Чаще  всего для очистки барбитуратов используют сочетание экстракции с  хроматографией в тонком слое.                                                                           Например, применяют реэкстракцию барбитуратов из «кислой» хлороформной вытяжки в 0,1 н. раствор едкого натра, а затем после подкисления до рН 2,0 соляной кислотой вновь в хлороформный слой (2 порции по 20 мл). Хлороформные вытяжки объединяют, доводят (в мерной колбе) до 50 мл и подвергают качественному и количественному анализу после хроматографирования в тонком закрепленном слое силикагеля КСК на пластинках размером 9X12 см.
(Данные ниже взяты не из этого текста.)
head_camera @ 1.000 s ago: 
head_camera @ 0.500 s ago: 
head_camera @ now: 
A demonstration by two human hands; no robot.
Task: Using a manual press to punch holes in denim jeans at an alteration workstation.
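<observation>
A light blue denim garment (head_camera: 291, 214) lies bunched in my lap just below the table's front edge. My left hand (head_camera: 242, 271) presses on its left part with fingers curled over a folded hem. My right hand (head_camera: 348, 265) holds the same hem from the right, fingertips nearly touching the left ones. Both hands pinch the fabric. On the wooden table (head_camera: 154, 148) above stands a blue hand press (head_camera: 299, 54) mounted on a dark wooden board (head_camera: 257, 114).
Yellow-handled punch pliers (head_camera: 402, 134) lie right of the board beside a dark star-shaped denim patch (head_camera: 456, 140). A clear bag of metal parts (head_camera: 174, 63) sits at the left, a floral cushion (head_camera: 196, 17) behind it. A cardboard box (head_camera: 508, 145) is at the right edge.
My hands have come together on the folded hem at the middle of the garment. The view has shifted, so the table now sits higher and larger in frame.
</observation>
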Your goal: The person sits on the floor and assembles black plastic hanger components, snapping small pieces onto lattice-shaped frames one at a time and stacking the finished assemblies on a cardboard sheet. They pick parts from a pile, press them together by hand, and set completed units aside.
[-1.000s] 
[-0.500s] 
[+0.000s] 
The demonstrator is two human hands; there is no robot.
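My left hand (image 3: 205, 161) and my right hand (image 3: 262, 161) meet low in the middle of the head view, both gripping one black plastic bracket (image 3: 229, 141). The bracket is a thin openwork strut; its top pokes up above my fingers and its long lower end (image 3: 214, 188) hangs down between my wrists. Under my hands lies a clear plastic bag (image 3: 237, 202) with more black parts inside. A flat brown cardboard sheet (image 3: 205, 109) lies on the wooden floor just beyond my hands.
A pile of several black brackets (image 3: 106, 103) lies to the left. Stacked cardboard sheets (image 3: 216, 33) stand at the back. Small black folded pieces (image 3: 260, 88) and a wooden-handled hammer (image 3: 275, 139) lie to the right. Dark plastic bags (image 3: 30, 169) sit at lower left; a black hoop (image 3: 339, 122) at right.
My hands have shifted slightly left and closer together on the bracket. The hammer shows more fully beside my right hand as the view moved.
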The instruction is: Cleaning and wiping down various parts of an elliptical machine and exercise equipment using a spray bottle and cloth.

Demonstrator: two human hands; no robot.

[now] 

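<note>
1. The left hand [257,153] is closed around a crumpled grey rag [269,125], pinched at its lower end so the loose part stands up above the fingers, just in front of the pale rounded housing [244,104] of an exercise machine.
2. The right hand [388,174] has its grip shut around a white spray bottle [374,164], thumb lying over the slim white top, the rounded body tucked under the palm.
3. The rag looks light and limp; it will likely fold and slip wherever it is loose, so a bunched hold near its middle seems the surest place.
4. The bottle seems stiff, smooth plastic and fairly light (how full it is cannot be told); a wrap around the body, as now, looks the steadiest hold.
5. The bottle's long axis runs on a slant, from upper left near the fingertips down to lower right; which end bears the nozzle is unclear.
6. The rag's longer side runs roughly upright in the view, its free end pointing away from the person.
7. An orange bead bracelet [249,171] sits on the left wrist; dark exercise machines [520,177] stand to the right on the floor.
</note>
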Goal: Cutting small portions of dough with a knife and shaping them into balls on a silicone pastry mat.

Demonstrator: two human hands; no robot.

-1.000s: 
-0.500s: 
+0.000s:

Система растворителей: хлороформ -н. бутанол - 25% аммиак 70:40:5.         Длина пробега фронта растворителя-10 см; время хроматографирования 45-60 минут.

 

Для предварительного обнаружения барбитуратов 2 мл хлороформной вытяжки упаривают до 0,25 мл и количественно наносят в виде точки на стартовую линию хроматографической пластинки. На расстоянии 2 см от этой точки на ту же стартовую линию наносят по 0,02 мл (20 мкг) метаноловых растворов барбитала, фенобарбитала и этаминала натрия - свидетели (метчики).                                                                                   Обнаружение на пластинке производят опрыскиванием 0,01% раствором дифенилкарбазона в хлороформе, а затем 5% раствором HgSО₄ красно- или сине-фиолетовые пятна в зоне расположения барбитуратов.

Реакция взаимодействия барбитуратов с солями ртути и ди-фенилкарбазоном имеет  отрицательное судебно-химическое значение, т. е. при отсутствии на хроматограмме красно- или синефиолетовых пятен дальнейшее исследование на барбитураты не производят.                                                                                    При получении пятен и соответствующем значении Rf проводится повторное хроматографирование больших объемов хлороформных экстрактов из кислых растворов для дальнейшего качественного обнаружения барбитурата и его количественного определения.

Изолирование барбитуратов подщелоченной водой. 

Подщелоченную воду для изолирования барбитуратов из биологического материала впервые применил П. Валов.                                   Для осаждения примесей, переходящих из биологического материала в вытяжки, он использовал вольфрамат натрия. В настоящее время известно несколько модификаций метода Валова. Одна из модификаций метода Валова, предложенная М. Д. Швайковой.

В стакан или в коническую колбу вносят 100 г измельченного биологического материала, прибавляют 180 мл воды и 20 мл 10%раствора гидроксида натрия. Содержимое стакана (или колбы) оставляют на 30 мин при частом перемешивании, а затем центрифугируют в течение 30 мин (3000 об/мин).

От осадка отделяют надосадочную жидкость (центрифугат), к которой прибавляют 120 мл 10 %-го раствора вольфрамата натрия и1н. раствор серной кислоты (до pH = 2).                                Жидкость нагревают на кипящей водяной бане в течение 20 мин, а затем подвергают центрифугированию (30 мин).                                                     Центрифугат сливают с осадка и процеживают через ватный тампон, смоченный водой. Процеженную жидкость собирают в делительную воронку. 

Тампон промывают водой (10 мл). Промывную воду тоже выливают в делительную воронку. К процеженной жидкости прибавляют равный объем диэтилового эфира и взбалтывают в течение 15 мин.

Эфирный слой отделяют и взбалтывают с 50 мл 10 % раствора гидроксида натрия. Щелочной водный слой отделяют, подкисляют 25 %  раствором серной кислоты до рН = 2 и взбалтывают с равным объемом диэтилового эфира.

Полученную при этом эфирную  вытяжку используют для обнаружения  и количественного определения  барбитуратов.

Для обнаружения барбитуратов применяются  цветные реакции, реакции осаждения, микрокристаллоскопические реакции, методыхроматографии, УФ- и ИК-спектроскопии и др.

Предварительная проба. Для обнаружения барбитуратов в моче применяют предварительную пробу, основанную на реакции этих веществ с ацетатом кобальта и гидроксидом лития.